The Peppermint Squad, that intrepid gang of motor scooterists pledged to patrol Dorchester's tangled streets to promote Justice, Tolerance, and the Dorchester Way, have a legend that they share on rainy nights in their headquarters in Codman Square. It's been a rainy week in Dorchester and the squad was kept in home base most evenings, performing minor repairs to thier mounts and emptying bottles of Hoffenreffer Private Stock. The close quarters and malt liquor and repetative tap-tap-tapping of raindrops on the rooftop lent themselves the sharing of scooter folklore.
Cherrypicker asked Raisin, "Have you seen the Flying Dotman yet?" Raisin is a newcomer to this band of merry vesparadoes. Every rookie is called 'Raisin' until he or she has earned his or her 'peppermint-handle,' a monniker that cements their place in the squad's hierarchy. Raisin replied, "I've never even heard of the Flying Dotman."

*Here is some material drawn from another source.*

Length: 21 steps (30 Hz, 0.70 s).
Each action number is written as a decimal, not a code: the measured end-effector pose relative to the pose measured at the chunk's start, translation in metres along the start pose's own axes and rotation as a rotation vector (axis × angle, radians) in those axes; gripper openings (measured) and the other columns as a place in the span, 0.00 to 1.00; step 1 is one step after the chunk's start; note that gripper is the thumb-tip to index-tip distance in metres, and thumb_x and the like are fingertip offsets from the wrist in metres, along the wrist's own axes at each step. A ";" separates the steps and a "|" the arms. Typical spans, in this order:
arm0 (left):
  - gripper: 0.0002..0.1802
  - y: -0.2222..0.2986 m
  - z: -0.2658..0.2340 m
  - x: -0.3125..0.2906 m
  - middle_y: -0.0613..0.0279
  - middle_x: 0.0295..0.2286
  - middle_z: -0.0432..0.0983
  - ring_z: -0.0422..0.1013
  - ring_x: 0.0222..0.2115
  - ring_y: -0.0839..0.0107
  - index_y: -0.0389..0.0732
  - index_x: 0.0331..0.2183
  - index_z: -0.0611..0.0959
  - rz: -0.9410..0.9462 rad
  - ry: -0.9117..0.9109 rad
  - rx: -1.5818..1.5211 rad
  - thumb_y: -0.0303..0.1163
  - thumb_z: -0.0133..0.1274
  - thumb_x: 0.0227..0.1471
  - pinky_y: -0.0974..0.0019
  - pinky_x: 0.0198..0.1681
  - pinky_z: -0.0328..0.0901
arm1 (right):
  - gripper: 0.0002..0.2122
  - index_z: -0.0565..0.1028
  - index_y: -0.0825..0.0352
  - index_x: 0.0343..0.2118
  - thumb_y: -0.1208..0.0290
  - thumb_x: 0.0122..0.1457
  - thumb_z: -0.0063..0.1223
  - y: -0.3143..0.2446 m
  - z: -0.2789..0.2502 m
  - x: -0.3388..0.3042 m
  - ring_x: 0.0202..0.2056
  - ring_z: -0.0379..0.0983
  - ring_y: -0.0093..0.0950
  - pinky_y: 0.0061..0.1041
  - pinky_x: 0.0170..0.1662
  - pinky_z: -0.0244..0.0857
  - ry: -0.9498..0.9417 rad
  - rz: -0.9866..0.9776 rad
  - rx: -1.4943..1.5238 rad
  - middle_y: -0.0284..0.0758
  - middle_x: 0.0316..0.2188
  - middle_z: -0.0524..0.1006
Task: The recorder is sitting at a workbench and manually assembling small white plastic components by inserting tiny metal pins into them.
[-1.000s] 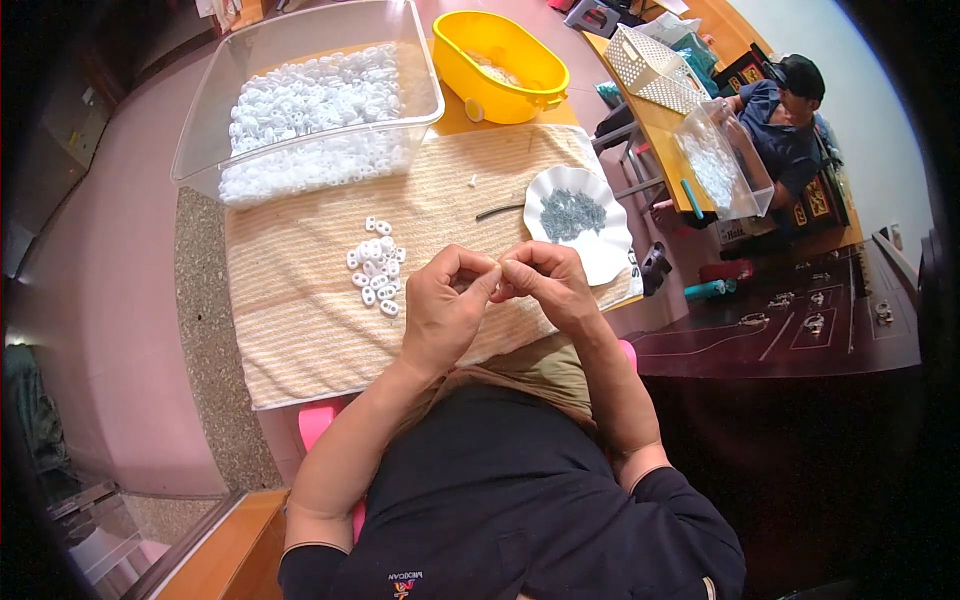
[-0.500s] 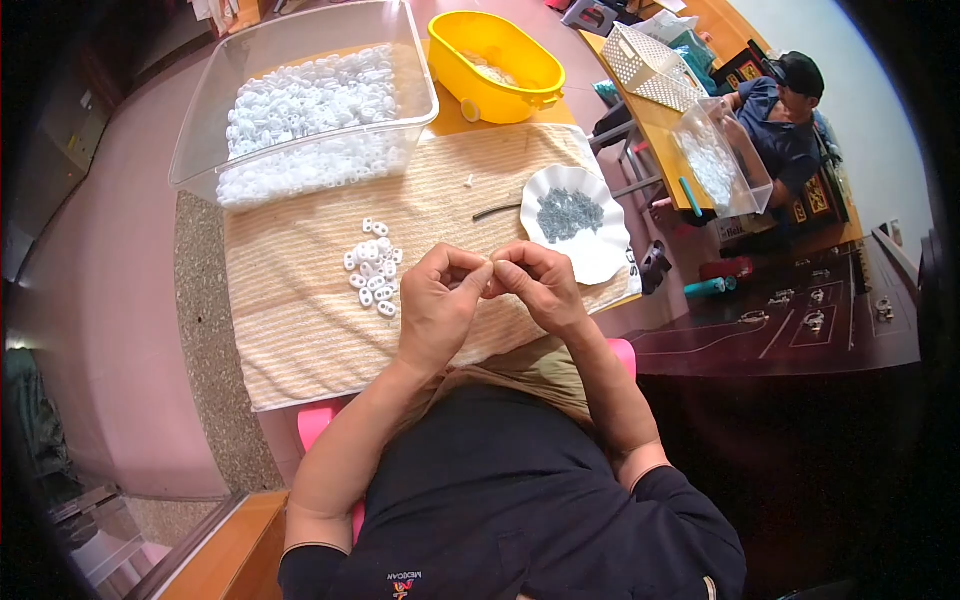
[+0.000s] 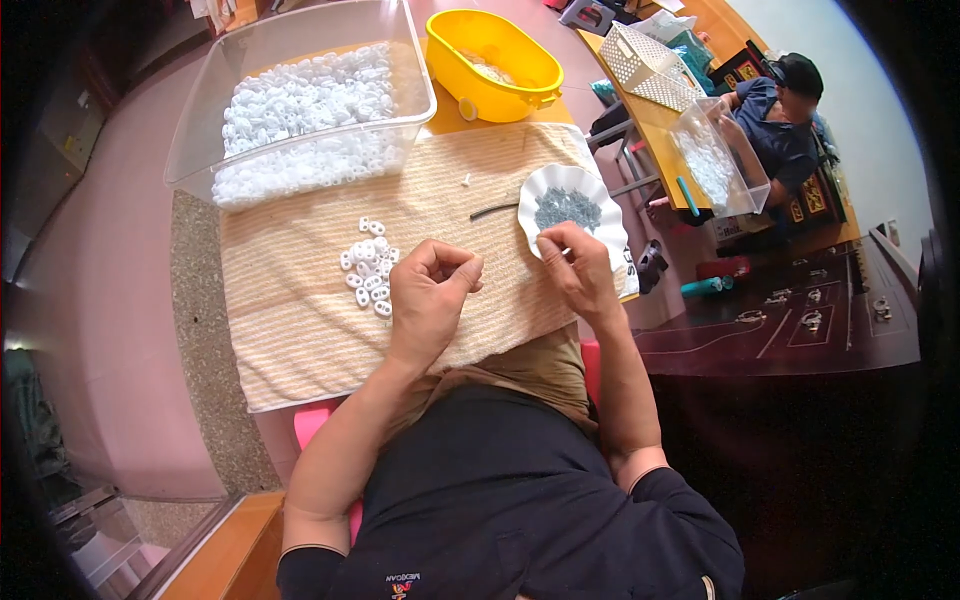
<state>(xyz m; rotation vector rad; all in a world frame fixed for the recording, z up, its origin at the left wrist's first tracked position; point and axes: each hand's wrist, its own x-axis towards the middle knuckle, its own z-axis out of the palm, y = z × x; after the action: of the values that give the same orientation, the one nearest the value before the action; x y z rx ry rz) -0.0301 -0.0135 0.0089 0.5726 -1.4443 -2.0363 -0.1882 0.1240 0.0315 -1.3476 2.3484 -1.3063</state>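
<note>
The bench (image 3: 448,114) is smooth yellowish wood where it shows near its far edge; the rest lies under a soft, towel-like cloth (image 3: 300,330) with fine tan and cream stripes, rumpled along the near edge. Toward the bench's left edge is a loose heap of white pieces (image 3: 370,266), glossy and plastic-looking, each a rounded oval with two holes, some overlapping so that their outlines are lost. Just right of it, the left hand (image 3: 428,298) is curled, thumb pressed against the bent forefinger; whether anything is pinched there cannot be told. The right hand (image 3: 585,275), fingers drawn in toward the thumb, is over the near side of a white plate (image 3: 612,232) with a fluted rim, by the bench's right edge, and covers part of it; its grip is too small to read. On the plate lie dark grey bits (image 3: 566,207), too fine to tell apart. A thin black stick (image 3: 492,211) points at the plate's left side, and a tiny white peg (image 3: 466,180) lies farther back. At the far left corner, a clear plastic bin (image 3: 412,75), cut off at the top, holds many more white ovals; beside it, a glossy yellow tub (image 3: 512,100) has pale, indistinct contents.
</note>
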 end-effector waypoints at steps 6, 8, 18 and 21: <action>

Agent Widowmaker, who had been adjusting the brake cables on his "Princess Go-Go" Chinese scoot, looked up. "Beware the Flying Dotman, Raisin. You're lucky you've never seen him." Widowmaker looked dead serious and spoke in baritone though his voice is usally a bit higher pitched.
"Who's the Flying Dotman?" Raisin felt his comrades were pulling his leg. Tweedledum pulled up a milk crate next to Raisin and, after settling in and taking a pull of Private Stock, told this story:
"On foggy nights when the moon is full, a specter haunts the skies above Dorchester Bay," he began. "No one knows how or why, but a doomed scooterist rides the fog on nights like that. He's an old-timer by the look of his ride. He steers a Honda Super Cub looking to find his way to the Great Beyond. Locals call him the Flying Dotman because sight of him portends an impending crash."
Tweedledum continued. "I was on Morrisey Boulevard one night, after a few pops at Tom English's, when I saw the Flying Dotman. He must have been forty feet tall leaning around a fog bank on his Super Cub faster than I would ever take a curve like that. He was glowing with an eerie light, surrounded by a green nimbus. Apparently, when he was alive Massachusetts didn't have helmet laws becasue he was only wearing a painter's cap. He took the turn and sped off in the direction of Mattapan, disappearing into a passing cloud. When I got home, I mustn't have put my kickstand all the way down when I parked because my bike was flat on the ground the next morning."
Raisin shivered. "I'm not going down Morrissey any time soon on a foggy night," he said.
"I wouldn't advise it," Tweedledum replied. Widowmaker nodded in agreement. Cherrypicker said, "Who's going to make a run to ODB Liquors? We're running low on liquid refreshment."